■ TASK BRIEF ■
Wherever the string "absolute" turns up in the data, copy the whole line.

Content starts

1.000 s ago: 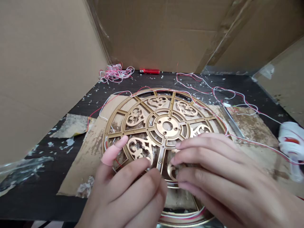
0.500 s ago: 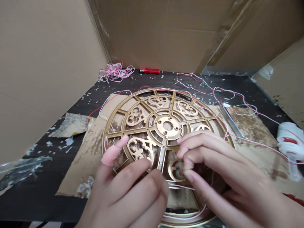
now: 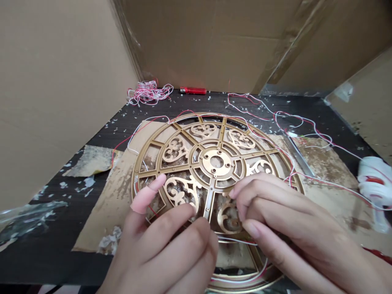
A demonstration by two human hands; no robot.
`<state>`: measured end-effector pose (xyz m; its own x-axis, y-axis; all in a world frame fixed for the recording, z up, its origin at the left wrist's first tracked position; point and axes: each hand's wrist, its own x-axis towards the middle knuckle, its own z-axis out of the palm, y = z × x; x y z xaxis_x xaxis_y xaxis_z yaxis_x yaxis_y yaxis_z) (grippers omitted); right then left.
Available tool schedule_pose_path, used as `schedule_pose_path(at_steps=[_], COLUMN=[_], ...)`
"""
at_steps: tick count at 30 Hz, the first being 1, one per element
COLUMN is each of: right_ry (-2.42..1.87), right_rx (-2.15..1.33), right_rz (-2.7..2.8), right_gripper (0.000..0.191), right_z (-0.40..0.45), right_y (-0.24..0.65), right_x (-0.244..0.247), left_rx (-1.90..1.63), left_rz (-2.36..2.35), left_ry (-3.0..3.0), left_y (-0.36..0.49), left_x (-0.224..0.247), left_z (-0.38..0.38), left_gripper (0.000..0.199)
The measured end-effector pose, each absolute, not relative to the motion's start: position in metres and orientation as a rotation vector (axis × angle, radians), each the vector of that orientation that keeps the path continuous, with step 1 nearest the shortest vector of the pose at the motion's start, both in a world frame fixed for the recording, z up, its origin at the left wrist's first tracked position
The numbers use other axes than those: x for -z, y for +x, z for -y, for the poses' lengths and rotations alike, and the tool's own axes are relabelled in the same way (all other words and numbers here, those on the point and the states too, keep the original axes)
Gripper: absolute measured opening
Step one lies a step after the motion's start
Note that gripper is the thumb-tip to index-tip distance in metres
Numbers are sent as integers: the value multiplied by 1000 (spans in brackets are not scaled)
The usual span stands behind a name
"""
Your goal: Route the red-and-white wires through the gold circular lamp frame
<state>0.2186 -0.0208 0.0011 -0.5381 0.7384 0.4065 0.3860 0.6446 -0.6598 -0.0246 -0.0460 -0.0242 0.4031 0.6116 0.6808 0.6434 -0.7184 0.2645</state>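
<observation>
The right hand (image 3: 283, 222) is held curled over the near-right sector, its fingertips (image 3: 235, 194) drawn close together just above a gold scroll (image 3: 229, 218). Nothing can be made out between them; whether a fine wire is pinched cannot be told. The left hand (image 3: 163, 249) is half closed, its raised index finger capped by a pink finger cot (image 3: 143, 200). One fingertip (image 3: 191, 208) appears to touch the near-left scroll (image 3: 180, 190), but no firm hold is shown.

The gold-coloured fretwork wheel (image 3: 180, 149) is laid flat at centre, its near part under the hands. It is judged thin, stiff and probably light, with slender spokes liable to bend; hold is best taken at the outer rim (image 3: 159, 141) or hub (image 3: 208, 159). Loose red and white wires (image 3: 269, 136) are draped across it and could snag.

Beneath lies a worn cardboard sheet (image 3: 113, 196) on a dark table (image 3: 52, 253) flecked with white bits. A wire tangle (image 3: 150, 93) and red lighter (image 3: 192, 90) are seen far off; a white-and-red plastic object (image 3: 375, 183) lies right. Cardboard walls (image 3: 61, 90) stand left and far.
</observation>
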Motion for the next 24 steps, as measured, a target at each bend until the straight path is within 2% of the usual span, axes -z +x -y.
schedule_pose_path(at_steps=[2, 5, 7, 8, 9, 18, 19, 20, 22, 24], right_ry=[-889, -940, -952, -951, -948, -946, -942, -948, -956, -955], right_rx=[-688, -689, -665, -658, -645, -539, -546, -554, -572, -579], right_rz=[2240, 2243, 2175, 2173, 2190, 2290, 2302, 2308, 2322, 2327], right_gripper=[31, 17, 14, 13, 15, 22, 22, 23, 22, 20], right_z=[20, 18, 16, 15, 15, 15, 15, 15, 15, 15], right_y=[221, 224, 226, 226, 226, 223, 223, 223, 223, 223], right_x=[-6, -13, -14, -14, -14, -14, -14, -14, -14, -12], left_rx=[1279, 1292, 1313, 1296, 1295, 1306, 1368, 1313, 1319, 1325], left_rz=[1225, 1201, 1033, 1100, 1225, 1173, 1057, 1217, 1076, 1173], left_ry=[-2575, -2569, -2563, -2564, -2564, -2583, -2539, -2575, -2602, -2585], left_y=[-23, -22, -22, -21, -21, -19, -19, -18, -18, -18], left_x=[24, 25, 27, 27, 28, 26, 27, 27, 28, 29], left_z=[47, 45, 44, 44, 44, 41, 39, 38, 38, 42], left_gripper=[30, 31, 32, 31, 31, 33, 35, 34, 34, 34])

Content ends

■ ANSWER SPACE ■
The measured end-effector pose, each absolute, not relative to the motion's start: position in metres and orientation as a rotation vector (axis × angle, radians), each the vector of that orientation that keeps the path continuous, with step 1 nearest the shortest vector of the pose at the motion's start, both in a world frame fixed for the recording, z up, its origin at the left wrist's first tracked position
Gripper: absolute measured opening

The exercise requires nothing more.